The biennial report published by the World Wide Fund for Nature (WWF) mentioned that during the same period, monitored populations in Africa plummeted by 66%, while Asia Pacific’s monitored populations which include India also fell by 55%.
The WWF has also found that freshwater populations have declined the most, with an average 83% decline between 1970 and 2018.
The IUCN Red List shows cycads an ancient group of seed plants are the most threatened species, while corals are declining the fastest, followed by amphibians.
Only 37% of rivers that are over 1,000 km long remain free-flowing, or in their natural state, including rivers in India that are largely no longer free-flowing. This, the report noted, has threatened migration of fish.
The Living Planet Report has found that agriculture is the most prevalent threat to amphibians (animals that live both on land and in water), whereas hunting and trapping are most likely to threaten birds and mammals.
Geographically, Southeast Asia is the region where species are most likely to face threats at a significant level, while the Polar regions and the east coast of Australia and South Africa showed the highest impact probabilities for climate change, driven in particular by impact on birds.
The global abundance of 18 of 31 oceanic sharks have declined by 71% over the last 50 years, and the report said that by 2020 three-quarters of sharks and rays were threatened with extinction.

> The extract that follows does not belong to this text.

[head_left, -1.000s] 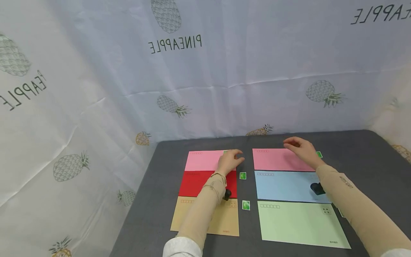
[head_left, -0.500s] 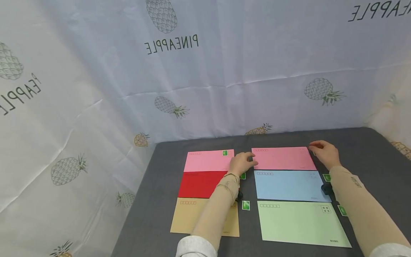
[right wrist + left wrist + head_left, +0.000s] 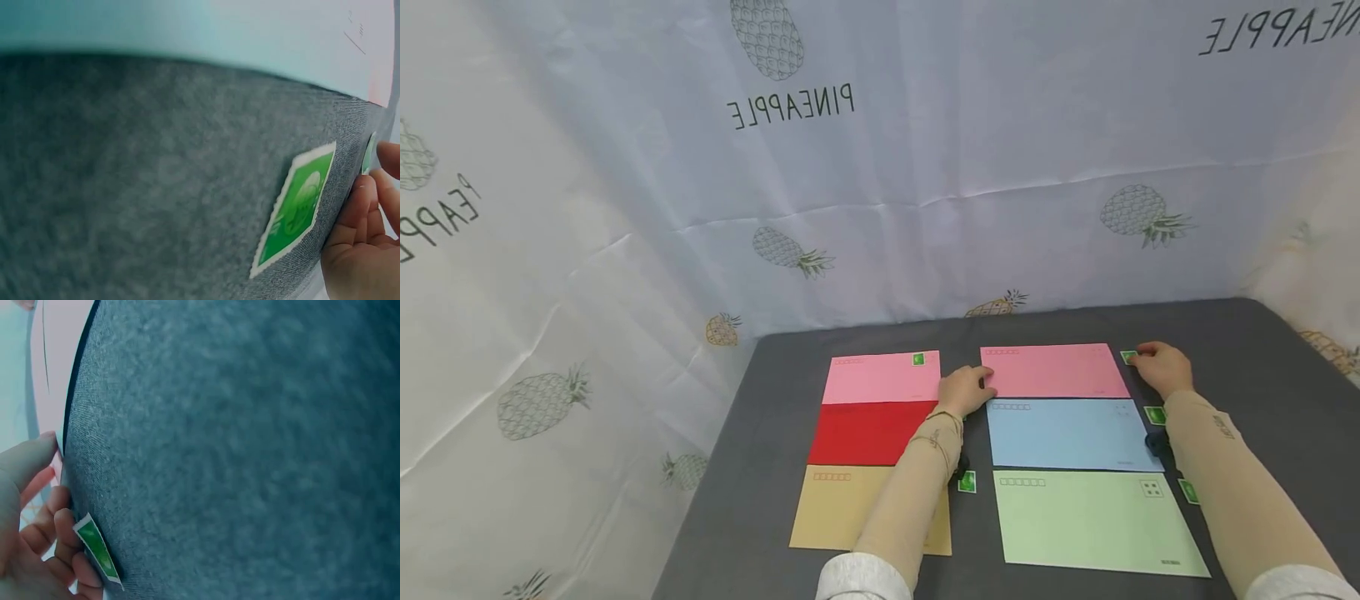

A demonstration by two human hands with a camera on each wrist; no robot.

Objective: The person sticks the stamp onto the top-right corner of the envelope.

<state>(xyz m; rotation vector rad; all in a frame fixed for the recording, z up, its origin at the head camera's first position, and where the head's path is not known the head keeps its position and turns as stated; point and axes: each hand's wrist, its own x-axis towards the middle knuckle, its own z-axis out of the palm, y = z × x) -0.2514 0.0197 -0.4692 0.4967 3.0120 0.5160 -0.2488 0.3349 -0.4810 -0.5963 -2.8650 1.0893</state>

The report also warns that if the world breaches the 1.5 degree global warming threshold, the climate crisis is likely to become the dominant cause of biodiversity loss in the coming decades.
Thus far, the world has already warmed 1.1 degrees over pre-industrial levels and some studies believe the 1.5 degree threshold could be crossed in the next 10 to 20 years.
The report has used the Living Planet Index (LPI), a global dataset featuring 32,000 populations of 5,230 species provided by Zoological Society of London to arrive at findings. The data shows that in tropical regions vertebrate wildlife populations are declining at a staggering rate.
” The living planet report 2022 shows how climate change and biodiversity loss are not only environmental issues but economic, development, security and social issues too – and they must therefore be addressed together”
Ravi Singh, Secretary General & CEO, WWF India.
“We need an all-inclusive collective approach that empowers each of us to act, that can put us on a more sustainable path, and ensures that the costs and benefits from our actions are socially just and equitably shared” he added.
The report also noted that “Around the world the main drivers of wildlife population decline are habitat degradation and loss, exploitation, the introduction of invasive species, pollution, climate change and disease, adding that Land-use change is still the biggest current threat to nature, destroying or fragmenting the natural habitats of many plant and animal species on land, in freshwater and in the sea”.
“However, if we are unable to limit warming to 1.5°C, climate change is likely to become the dominant cause of biodiversity loss in the coming decades.” it said.